The Indian Zawiah that Raza Ali Khan gave money to also managed to raise funds from the Nizam of Hyderabad and the Nawab of Bahawalpur, says Khalidi. “The main building in the hospice was named as Osman Manzil after the Nizam’s name,” Khalidi wrote.
Gandhi’s magazine
Watching these expressions of support made the British administration uncomfortable. One cause of its anxiety was M Bonami, the apparent writer of the article in The Haqiqat Daily that accused the Nizam of sending money for the Palestinian resistance. A Pole who had lived in India since the 1920s, Bonami made similar assertions in a handwritten letter sent to Lord Linlithgow, the Viceroy of India, in August 1936.
“This morning a friendly Muhammaden gentleman, a Government servant as secretary to a high official in Calcutta by name Yusouf Ismail (Abdulla) alias James told me that already Rs 15 lakhs have been collected for the fight in Palestine, mostly in six provinces (the little I can remember, not all) Hyderabad – Rs. 2 ½ lakhs, Gawalior [Gwalior] – Rs 1½ lakhs, Bahawalpur – Jhaura [Jaora] – and two more,” Bonami wrote. “There was no time before parting with that gentleman to inquire more.

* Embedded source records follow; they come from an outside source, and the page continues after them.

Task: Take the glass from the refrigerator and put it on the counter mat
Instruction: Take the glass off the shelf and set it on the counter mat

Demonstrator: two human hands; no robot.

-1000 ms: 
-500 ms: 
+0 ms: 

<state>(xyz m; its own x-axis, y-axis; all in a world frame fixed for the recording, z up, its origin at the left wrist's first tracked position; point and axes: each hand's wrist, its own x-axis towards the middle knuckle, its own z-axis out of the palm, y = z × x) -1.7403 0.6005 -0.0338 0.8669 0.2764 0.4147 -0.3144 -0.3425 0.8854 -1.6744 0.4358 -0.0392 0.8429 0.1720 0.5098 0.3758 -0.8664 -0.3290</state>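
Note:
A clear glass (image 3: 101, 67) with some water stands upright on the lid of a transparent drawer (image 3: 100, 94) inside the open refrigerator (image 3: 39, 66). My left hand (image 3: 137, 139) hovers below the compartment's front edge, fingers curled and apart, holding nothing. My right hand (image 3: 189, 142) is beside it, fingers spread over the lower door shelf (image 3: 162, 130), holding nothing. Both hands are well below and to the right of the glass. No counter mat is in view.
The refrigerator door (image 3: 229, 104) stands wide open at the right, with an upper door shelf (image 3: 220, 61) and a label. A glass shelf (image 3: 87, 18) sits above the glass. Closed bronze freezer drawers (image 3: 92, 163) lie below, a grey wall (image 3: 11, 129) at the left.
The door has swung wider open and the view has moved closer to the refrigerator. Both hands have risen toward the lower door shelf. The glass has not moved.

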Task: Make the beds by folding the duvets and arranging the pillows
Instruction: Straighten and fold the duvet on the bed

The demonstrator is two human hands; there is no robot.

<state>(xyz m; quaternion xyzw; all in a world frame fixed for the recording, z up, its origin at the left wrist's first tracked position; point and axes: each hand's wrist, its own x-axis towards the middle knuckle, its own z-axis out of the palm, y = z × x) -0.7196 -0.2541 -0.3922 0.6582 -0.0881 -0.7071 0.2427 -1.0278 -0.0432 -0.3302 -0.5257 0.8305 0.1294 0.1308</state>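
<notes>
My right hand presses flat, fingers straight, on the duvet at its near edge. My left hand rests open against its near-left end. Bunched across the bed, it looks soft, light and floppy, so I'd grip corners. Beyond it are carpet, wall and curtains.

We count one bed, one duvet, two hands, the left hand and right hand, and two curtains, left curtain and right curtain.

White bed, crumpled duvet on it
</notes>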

I asked for some publication on it – he said that is going on in secrecy.”
Bonami’s allegations were taken seriously by the British administration, which made attempts to check if there was any clandestine funding for the Palestinians.
The bigger concern for the Raj, however, was the possibility of the events in Palestine resonating with India’s large Muslim population. It had not been long since the violent Malabar Rebellion, triggered in 1921 by the British suppression of the Khilafat Movement, and the memories were still fresh. But no matter how much it wondered, police and intelligence reports in the mid-1930s were consistent in their conclusion that Palestine was an issue only for the political elite, whether Muslims or non-Muslims.
Among those speaking up against the British in Palestine was the Harijan, a weekly magazine founded by Mahatma Gandhi. In its October 1, 1938 issue, the magazine said, “The A.I.C.C. protests against the reign of terror that has now almost assumed the form of war between the British and Arabs of Palestine. The A.I.C.C. trusts that Britain would be well advised in revoking its present policy and leave Jews and Arabs to amicably settle the issues between them, and appeals to Jews to not take shelter behind British Imperialism.”
After the subcontinent attained independence from the British in 1947 and the princely states merged with India (and in some cases Pakistan), the funding for religious and cultural monuments in Palestine from nawabs dried up. Politically, though, India remained one of the strongest supporters of the Palestinian cause for decades.
The Indian Hospice, which stands on 1.5 acres, is the biggest symbol of the country in the land that is considered holy to the practitioners of the Abrahamic faiths. According to the website of the Indian Embassy in Tel Aviv, it is “currently in an advanced state of renovation, enabled by a grant from the Ministry of External Affairs, New Delhi”.